YOUR GOAL:
A verbatim transcript of the lines below, starting at the first and ending with the one that holds "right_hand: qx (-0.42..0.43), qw", is what should be produced.

--- DATASET EXCERPT ---

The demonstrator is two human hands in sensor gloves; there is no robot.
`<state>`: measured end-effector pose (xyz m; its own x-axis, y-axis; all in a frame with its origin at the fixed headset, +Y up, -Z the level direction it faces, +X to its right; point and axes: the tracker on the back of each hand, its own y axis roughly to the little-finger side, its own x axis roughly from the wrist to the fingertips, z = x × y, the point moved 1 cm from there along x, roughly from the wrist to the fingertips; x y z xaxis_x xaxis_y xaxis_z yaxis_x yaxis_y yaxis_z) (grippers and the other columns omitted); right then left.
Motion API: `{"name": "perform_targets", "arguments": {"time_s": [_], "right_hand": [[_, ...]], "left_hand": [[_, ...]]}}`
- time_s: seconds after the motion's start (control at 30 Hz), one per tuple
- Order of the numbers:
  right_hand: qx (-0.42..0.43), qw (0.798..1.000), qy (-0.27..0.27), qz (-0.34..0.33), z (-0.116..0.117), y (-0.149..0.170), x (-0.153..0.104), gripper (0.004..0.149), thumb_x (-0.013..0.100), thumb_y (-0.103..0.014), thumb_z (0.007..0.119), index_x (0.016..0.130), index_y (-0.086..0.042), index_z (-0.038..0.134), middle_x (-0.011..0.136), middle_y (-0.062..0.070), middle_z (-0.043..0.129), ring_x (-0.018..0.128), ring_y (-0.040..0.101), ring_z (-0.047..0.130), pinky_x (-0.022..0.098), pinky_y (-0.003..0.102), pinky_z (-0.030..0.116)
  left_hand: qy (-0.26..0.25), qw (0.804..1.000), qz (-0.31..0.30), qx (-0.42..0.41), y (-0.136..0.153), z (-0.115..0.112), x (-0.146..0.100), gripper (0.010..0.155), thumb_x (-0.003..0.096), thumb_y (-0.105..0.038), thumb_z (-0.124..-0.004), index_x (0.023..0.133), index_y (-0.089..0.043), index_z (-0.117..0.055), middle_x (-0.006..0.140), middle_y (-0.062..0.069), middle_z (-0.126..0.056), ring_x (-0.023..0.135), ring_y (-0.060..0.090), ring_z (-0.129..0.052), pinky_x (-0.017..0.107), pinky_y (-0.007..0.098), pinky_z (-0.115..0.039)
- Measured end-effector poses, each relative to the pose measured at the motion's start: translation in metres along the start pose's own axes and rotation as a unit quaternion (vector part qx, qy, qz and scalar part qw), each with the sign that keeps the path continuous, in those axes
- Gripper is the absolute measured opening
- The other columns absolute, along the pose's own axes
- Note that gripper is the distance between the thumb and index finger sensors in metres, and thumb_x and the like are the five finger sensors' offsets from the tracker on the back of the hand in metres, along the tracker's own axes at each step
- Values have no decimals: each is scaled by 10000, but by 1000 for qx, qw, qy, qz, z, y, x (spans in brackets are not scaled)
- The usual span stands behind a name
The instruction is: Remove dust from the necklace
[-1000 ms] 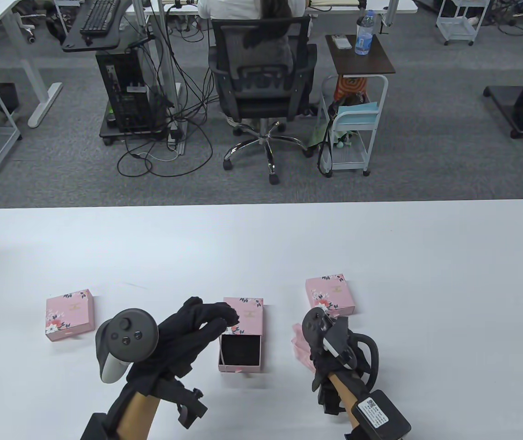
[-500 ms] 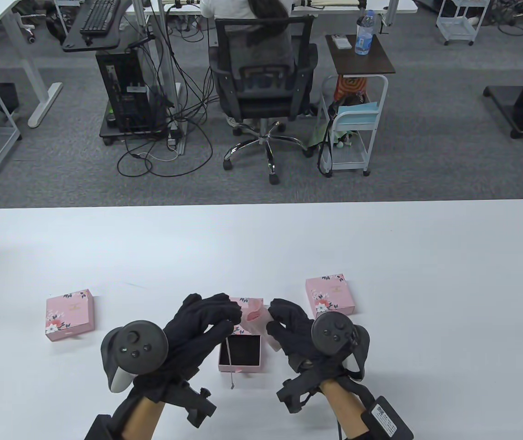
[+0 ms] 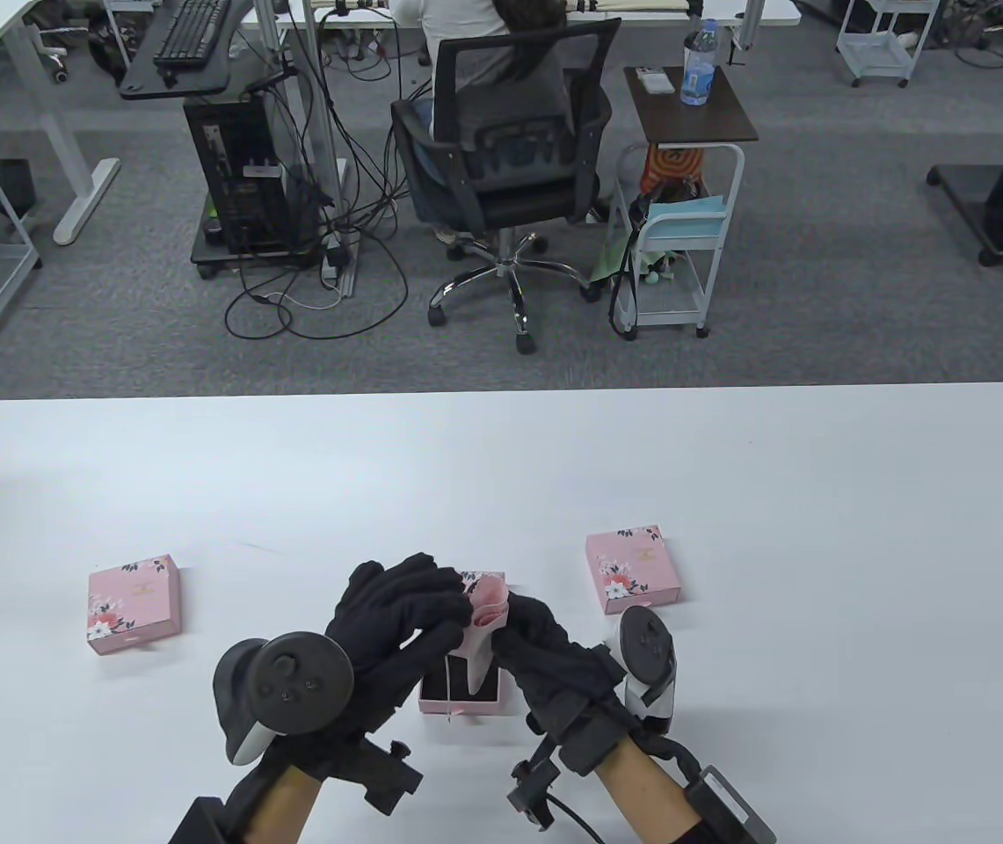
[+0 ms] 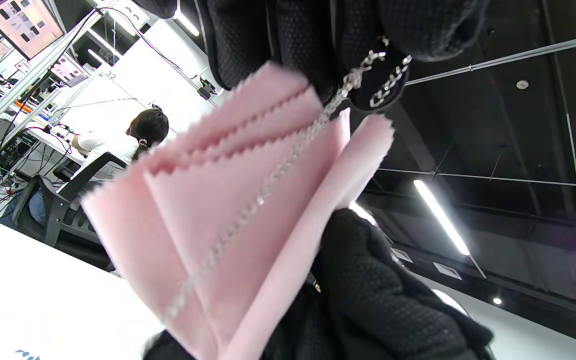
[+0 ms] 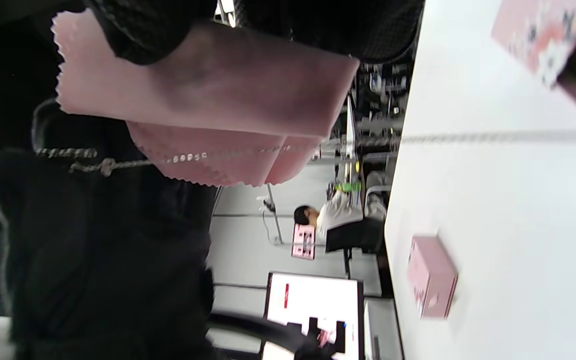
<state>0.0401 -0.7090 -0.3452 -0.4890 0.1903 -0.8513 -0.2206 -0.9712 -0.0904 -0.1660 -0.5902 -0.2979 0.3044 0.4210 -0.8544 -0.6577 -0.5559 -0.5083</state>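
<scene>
My left hand [image 3: 417, 611] hovers over the open pink box [image 3: 431, 702] and pinches the top end of a thin silver necklace [image 3: 446, 681]. The chain [image 4: 268, 185] hangs down from the gloved fingertips [image 4: 383, 85] towards the box's dark inside. My right hand [image 3: 529, 635] grips a folded pink cloth [image 3: 483, 615] and presses it against the chain just under the left fingers. In the left wrist view the cloth [image 4: 208, 210] lies behind the chain. In the right wrist view the cloth [image 5: 218, 85] sits above the chain [image 5: 193, 157].
Two closed pink floral boxes stand on the white table [image 3: 730, 492], one at the left [image 3: 134, 603] and one at the right [image 3: 633, 568]. Beyond the table's far edge a person sits in an office chair [image 3: 501, 149], beside a small cart [image 3: 686, 229].
My right hand has come from the table on the right with the pink cloth and now meets the left hand at the chain. The left hand has lifted the necklace out of the box.
</scene>
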Motion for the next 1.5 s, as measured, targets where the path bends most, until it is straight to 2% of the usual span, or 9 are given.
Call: {"name": "perform_targets", "arguments": {"time_s": [0.17,0.37,0.5,0.63,0.77,0.93,1.1,1.23,1.5], "right_hand": [[88,994,-57,28,16,12,-1,408,561,-383,622,948,-392,493,1187,121,360,1053,411,564,770,512,549],[85,993,-83,23,26,10,-1,489,552,-408,667,991,-342,462,1067,68,660,923,295,804,692,417,701],[89,991,-96,30,31,7,-2,629,536,-410,726,1053,-243,410,1011,49,718,863,246,856,664,375,729],[74,992,-98,33,36,4,-3,635,522,-349,776,1049,-229,441,956,27,760,807,219,881,646,355,732],[22,997,-74,32,37,-1,-5,490,532,-333,761,980,-258,577,847,4,841,694,196,929,589,340,757],[-35,998,-54,11,34,-7,-6,404,560,-466,649,899,-248,670,699,-46,914,567,157,977,520,311,789],[-13,998,-52,13,36,-8,-6,431,533,-387,748,912,-221,626,821,-32,875,719,222,946,598,356,768],[-31,998,-48,16,36,-9,-6,529,517,-332,790,972,-199,555,849,-4,825,735,225,907,617,367,736],[-123,992,2,-3,30,-13,-8,406,552,-468,625,845,-214,745,635,-29,951,531,199,992,494,345,795]], "left_hand": [[4,1000,4,6,1,-3,1,433,517,-497,-678,883,-328,-838,1063,-24,-832,1076,317,-741,817,609,-417],[9,1000,14,14,5,-6,3,430,516,-491,-681,880,-327,-842,1061,-25,-833,1073,319,-745,815,606,-426],[26,1000,10,1,3,-11,4,429,513,-491,-682,880,-333,-841,1063,-30,-833,1076,314,-745,817,605,-426],[37,999,5,-4,1,-15,4,427,511,-489,-683,878,-336,-841,1063,-33,-834,1078,309,-745,819,604,-423],[35,999,3,2,0,-15,4,426,510,-488,-683,877,-339,-840,1061,-35,-836,1076,307,-751,817,604,-426],[37,999,7,-3,0,-15,4,425,511,-485,-679,876,-339,-840,1059,-37,-839,1069,303,-763,818,604,-426],[41,999,9,-7,0,-15,5,422,511,-483,-679,873,-342,-844,1050,-35,-855,1055,298,-786,817,604,-429],[39,999,10,-6,1,-14,5,419,510,-482,-679,869,-343,-846,1043,-38,-865,1046,291,-801,816,602,-435],[30,999,16,-9,2,-12,5,419,512,-480,-675,872,-344,-841,1042,-36,-866,1025,284,-828,818,592,-452]]}}
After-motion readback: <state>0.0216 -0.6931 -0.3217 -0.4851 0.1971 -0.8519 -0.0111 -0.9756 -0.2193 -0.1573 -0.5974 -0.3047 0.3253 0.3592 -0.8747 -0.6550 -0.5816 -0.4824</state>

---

SOLUTION FOR THIS EXERCISE:
The demonstrator is two human hands in sensor gloves; there is no robot.
`<state>`: measured end-effector pose (xyz m; its own x-axis, y-axis; all in a frame with its origin at the fixed headset, +Y up, -Z the level direction it faces, +X to its right; point and axes: the tracker on the back of each hand, its own y axis roughly to the little-finger side, its own x axis roughly from the wrist to the fingertips, z = x × y, the point moved 1 cm from there along x, roughly from the wrist to the fingertips; x y z xaxis_x xaxis_y xaxis_z yaxis_x yaxis_y yaxis_z) (grippers and the other columns omitted); right then left.
Motion API: `{"name": "perform_targets", "arguments": {"time_s": [_], "right_hand": [[_, ...]], "left_hand": [[_, ...]]}}`
- time_s: seconds after the motion's start (control at 30 Hz), one per tuple
- Order of the numbers:
  right_hand: qx (-0.42..0.43), qw (0.798..1.000), qy (-0.27..0.27), qz (-0.34..0.33), z (-0.116..0.117), y (-0.149..0.170), x (-0.153..0.104), gripper (0.004..0.149), thumb_x (-0.013..0.100), thumb_y (-0.103..0.014), thumb_z (0.007..0.119), index_x (0.016..0.130), index_y (-0.086..0.042), index_z (-0.038..0.134), middle_x (-0.011..0.136), middle_y (-0.062..0.070), middle_z (-0.043..0.129), ring_x (-0.018..0.128), ring_y (-0.040..0.101), ring_z (-0.047..0.130), pinky_x (-0.022..0.098), pinky_y (-0.003..0.102), pinky_z (-0.030..0.116)

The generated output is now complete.